* **Task instructions**
Repeat the whole listing, keeping each line as it is.

* **Data provided**
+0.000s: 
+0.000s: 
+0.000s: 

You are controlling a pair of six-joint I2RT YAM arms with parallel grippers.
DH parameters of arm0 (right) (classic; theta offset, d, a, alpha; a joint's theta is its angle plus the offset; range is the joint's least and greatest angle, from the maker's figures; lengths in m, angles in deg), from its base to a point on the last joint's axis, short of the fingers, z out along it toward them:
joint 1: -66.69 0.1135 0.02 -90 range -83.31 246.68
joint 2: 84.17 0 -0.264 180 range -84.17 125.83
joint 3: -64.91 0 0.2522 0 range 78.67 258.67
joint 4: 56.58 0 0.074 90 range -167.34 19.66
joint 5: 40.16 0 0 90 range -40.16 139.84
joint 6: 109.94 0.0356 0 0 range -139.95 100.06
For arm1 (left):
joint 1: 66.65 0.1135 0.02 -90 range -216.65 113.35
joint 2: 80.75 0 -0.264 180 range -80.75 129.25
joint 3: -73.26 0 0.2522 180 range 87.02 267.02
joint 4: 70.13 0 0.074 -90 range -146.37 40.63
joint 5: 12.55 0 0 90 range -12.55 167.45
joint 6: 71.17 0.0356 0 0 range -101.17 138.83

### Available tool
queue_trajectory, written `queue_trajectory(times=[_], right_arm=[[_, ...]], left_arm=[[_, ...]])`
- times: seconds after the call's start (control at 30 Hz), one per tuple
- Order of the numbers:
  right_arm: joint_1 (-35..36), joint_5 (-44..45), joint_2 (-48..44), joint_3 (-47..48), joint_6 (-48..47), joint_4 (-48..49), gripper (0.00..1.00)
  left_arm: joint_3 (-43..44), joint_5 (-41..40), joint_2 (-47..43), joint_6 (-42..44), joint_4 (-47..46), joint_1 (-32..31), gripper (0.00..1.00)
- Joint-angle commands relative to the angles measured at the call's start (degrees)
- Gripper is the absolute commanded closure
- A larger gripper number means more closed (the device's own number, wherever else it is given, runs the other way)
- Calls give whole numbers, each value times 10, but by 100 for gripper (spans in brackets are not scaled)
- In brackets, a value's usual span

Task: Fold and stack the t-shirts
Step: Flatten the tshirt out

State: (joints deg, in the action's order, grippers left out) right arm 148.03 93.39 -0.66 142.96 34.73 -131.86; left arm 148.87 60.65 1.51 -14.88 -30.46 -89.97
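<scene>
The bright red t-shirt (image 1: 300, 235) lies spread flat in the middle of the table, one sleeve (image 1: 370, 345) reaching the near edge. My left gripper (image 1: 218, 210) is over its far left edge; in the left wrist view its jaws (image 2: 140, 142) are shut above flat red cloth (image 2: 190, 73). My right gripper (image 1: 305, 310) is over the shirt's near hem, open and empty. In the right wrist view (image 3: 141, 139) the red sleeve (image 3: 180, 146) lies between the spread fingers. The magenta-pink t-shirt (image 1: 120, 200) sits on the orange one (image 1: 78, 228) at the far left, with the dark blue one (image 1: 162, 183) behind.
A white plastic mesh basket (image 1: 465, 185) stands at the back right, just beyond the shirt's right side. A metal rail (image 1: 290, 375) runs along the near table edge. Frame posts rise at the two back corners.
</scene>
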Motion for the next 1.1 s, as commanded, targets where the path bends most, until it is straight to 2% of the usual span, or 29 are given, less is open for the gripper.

* **Task answer**
+0.000s: 
+0.000s: 
+0.000s: 

You are controlling a pair of six-joint I2RT YAM arms with parallel grippers.
DH parameters of arm0 (right) (classic; theta offset, d, a, alpha; a joint's theta is its angle plus the offset; range is the joint's least and greatest angle, from the maker's figures; lengths in m, angles in deg), from its base to a point on the last joint's axis, short of the fingers, z out along it toward them:
joint 1: -66.69 0.1135 0.02 -90 range -83.31 246.68
joint 2: 84.17 0 -0.264 180 range -84.17 125.83
joint 3: -64.91 0 0.2522 0 range 78.67 258.67
joint 4: 56.58 0 0.074 90 range -167.34 19.66
joint 5: 40.16 0 0 90 range -40.16 139.84
joint 6: 109.94 0.0356 0 0 range -139.95 100.06
For arm1 (left):
joint 1: 66.65 0.1135 0.02 -90 range -216.65 113.35
joint 2: 80.75 0 -0.264 180 range -80.75 129.25
joint 3: -73.26 0 0.2522 180 range 87.02 267.02
joint 4: 70.13 0 0.074 -90 range -146.37 40.63
joint 5: 12.55 0 0 90 range -12.55 167.45
joint 6: 71.17 0.0356 0 0 range -101.17 138.83

### Available tool
queue_trajectory, written `queue_trajectory(times=[_], right_arm=[[_, ...]], left_arm=[[_, ...]])`
- times: seconds after the call's start (control at 30 Hz), one per tuple
- Order of the numbers:
  right_arm: joint_1 (-35..36), joint_5 (-44..45), joint_2 (-48..44), joint_3 (-47..48), joint_6 (-48..47), joint_4 (-48..49), gripper (0.00..1.00)
  left_arm: joint_3 (-43..44), joint_5 (-41..40), joint_2 (-47..43), joint_6 (-42..44), joint_4 (-47..46), joint_1 (-32..31), gripper (0.00..1.00)
- Joint-angle commands relative to the angles measured at the call's start (degrees)
- Gripper is the absolute commanded closure
- A larger gripper number means more closed (the device's own number, wherever else it is given, runs the other way)
- Calls give whole numbers, each value times 10, but by 100 for gripper (spans in brackets are not scaled)
- In brackets, a value's usual span

Task: Fold and stack the t-shirts
Step: Flatten the tshirt out

State: (joints deg, in the action's order, grippers left out) right arm 148.03 93.39 -0.66 142.96 34.73 -131.86; left arm 148.87 60.65 1.51 -14.88 -30.46 -89.97
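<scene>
The bright red t-shirt (image 1: 300, 235) lies spread flat in the middle of the table, one sleeve (image 1: 370, 345) reaching the near edge. My left gripper (image 1: 218, 210) is over its far left edge; in the left wrist view its jaws (image 2: 140, 142) are shut above flat red cloth (image 2: 190, 73). My right gripper (image 1: 305, 310) is over the shirt's near hem, open and empty. In the right wrist view (image 3: 141, 139) the red sleeve (image 3: 180, 146) lies between the spread fingers. The magenta-pink t-shirt (image 1: 120, 200) sits on the orange one (image 1: 78, 228) at the far left, with the dark blue one (image 1: 162, 183) behind.
A white plastic mesh basket (image 1: 465, 185) stands at the back right, just beyond the shirt's right side. A metal rail (image 1: 290, 375) runs along the near table edge. Frame posts rise at the two back corners.
</scene>
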Motion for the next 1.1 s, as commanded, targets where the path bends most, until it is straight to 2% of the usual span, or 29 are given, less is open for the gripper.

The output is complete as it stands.